The Nits, c’est un peu le groupe qui a donné le goût de la musique, à votre serviteur. Inconsciemment d’ailleurs. C’est une certitude. Car les Bataves figuraient parmi les petits favoris de mon paternel, qui ne cessait d’écouter leurs nombreux albums, durant mon enfance. Aussi, lorsque je me suis penché davantage sur la discographie du band, il y a six bons mois, la plupart de leurs chansons, je les connaissais. En outre, j’éprouvais un grand plaisir à les réécouter. Une magnifique redécouverte. Et j’ai ressenti une irrésistible envie d’aller revoir la formation en concert. Comme elle se produisait à Ath, l’occasion était donc belle... Un concert programmé dans le cadre d’une tournée, mise sur pied, peu de temps après avoir soufflé ses 40 bougies. C’était en 2014.

Le Palace est d’ailleurs copieusement garni ce vendredi 3 avril. Mais je dois rapidement constater que je suis le plus jeune dans la salle. Enfin presque, car à l’instar de mon paternel, début des années 2 000, lors de leur passage à l’AB, des parents ont également emmené leur progéniture. Je prends donc place au troisième rang, en espérant voir rejaillir certains souvenirs. D’habitude, je n’aime pas trop m’asseoir pour assister à un concert ; mais ce soir, c’est obligatoire. Il faudra donc s’adapter.
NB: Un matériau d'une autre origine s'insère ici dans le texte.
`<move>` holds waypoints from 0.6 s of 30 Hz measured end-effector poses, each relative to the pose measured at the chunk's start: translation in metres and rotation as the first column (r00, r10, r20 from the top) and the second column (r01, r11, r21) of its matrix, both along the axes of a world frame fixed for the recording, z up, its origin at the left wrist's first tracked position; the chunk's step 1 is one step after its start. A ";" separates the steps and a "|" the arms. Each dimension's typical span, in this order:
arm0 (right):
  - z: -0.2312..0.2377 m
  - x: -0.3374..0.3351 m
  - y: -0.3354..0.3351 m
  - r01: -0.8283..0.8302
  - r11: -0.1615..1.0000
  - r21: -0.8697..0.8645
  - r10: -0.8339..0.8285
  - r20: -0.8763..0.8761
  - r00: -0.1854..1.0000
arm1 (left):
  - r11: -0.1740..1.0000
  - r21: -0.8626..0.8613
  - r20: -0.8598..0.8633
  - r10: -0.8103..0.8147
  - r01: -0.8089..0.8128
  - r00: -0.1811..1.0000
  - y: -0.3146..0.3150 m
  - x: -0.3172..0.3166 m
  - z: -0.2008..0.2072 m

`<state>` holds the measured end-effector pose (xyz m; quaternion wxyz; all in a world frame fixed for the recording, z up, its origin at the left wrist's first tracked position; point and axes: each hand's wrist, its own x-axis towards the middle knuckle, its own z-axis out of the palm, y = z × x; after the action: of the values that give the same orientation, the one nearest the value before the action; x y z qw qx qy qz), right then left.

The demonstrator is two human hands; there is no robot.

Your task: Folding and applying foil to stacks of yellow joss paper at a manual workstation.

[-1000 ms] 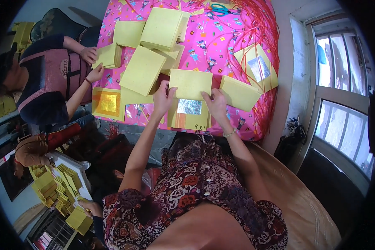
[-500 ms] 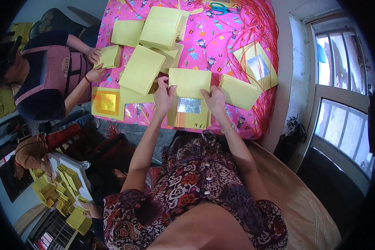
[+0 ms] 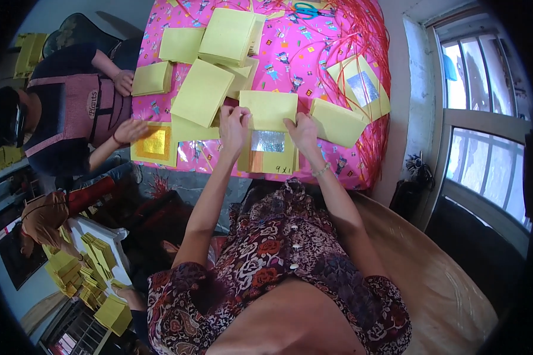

Aucune première partie n’est prévue ; et vers 20h10 les Amstellodamois montent sur l’estrade et attaquent « dA dA dA ». Une chanson qui date du début des années 90 et qui lève le voile sur l’orientation de la set list, très rétro, alors que le trio vient de publier un nouvel elpee, en 2012. Mais c’est après les premières notes du superbe « Nescio » que le public se rend enfin compte du voyage qu’il va effectuer dans le temps. Les acclamations sont vives et le morceau, chanté en italien, rappelle à quel point les Nits sont doués pour innover. Aucun album ne sonne comme un autre. Et ils en ont gravé une vingtaine. Pour de nombreux morceaux, le jeu opéré par Henk Hofstede sur les langues, en est une des preuves les plus flagrantes. Et si au départ, le band surfait sur la vague de la new wave, au fil des années, sa palette sonore s’est considérablement enrichie.

Mais revenons à nos Oranges. Les trois compères sont radieux. Aucune lassitude ne se lit sur leurs visages. Henk aime toujours autant se poser entre deux titres, afin de raconter une anecdote, souvent croustillante ; ce qui provoque régulièrement de petits éclats de rire, parmi l’assistance.

Manière originale d’encourager la participation de leur audience, les Nits proposent, plusieurs fois durant le spectacle, le choix entre deux chansons de leur répertoire. C’est ainsi que des compos comme « The Bauhaus Chair » ou mon petit préféré, « Adieu, Sweet Bahnof », trouvent finalement leur place dans la set list.

Dommage quand même cette pause d’une demi-heure, imposée en plein milieu du show. Si on peut comprendre cet entracte, nécessité par l’âge des musiciens, il m’a complètement sorti du concert ; et j’ai éprouvé les pires difficultés à m’y replonger. Ne parvenant d’ailleurs plus à apprécier la suite, de la même manière… 

Après 1h45 de prestation et 30 minutes de break, le combo se retire, avant de revenir pour interpréter deux titres-phares oubliés jusqu’alors : « In The Dutch Mountains » d’abord et « JOS Days » pour conclure.

Nous avons accompli un voyage de deux heures, dans la machine à remonter le temps, en compagnie des Nits. De quoi convaincre l’auditoire qui leur a réservé une longue ‘standing ovation’ de plus de cinq minutes. Malgré leurs 4 décennies de carrière, leur public est demeuré fidèle. Et après ce spectacle, la situation n’est pas prête de changer…

(Organisation CC Ath)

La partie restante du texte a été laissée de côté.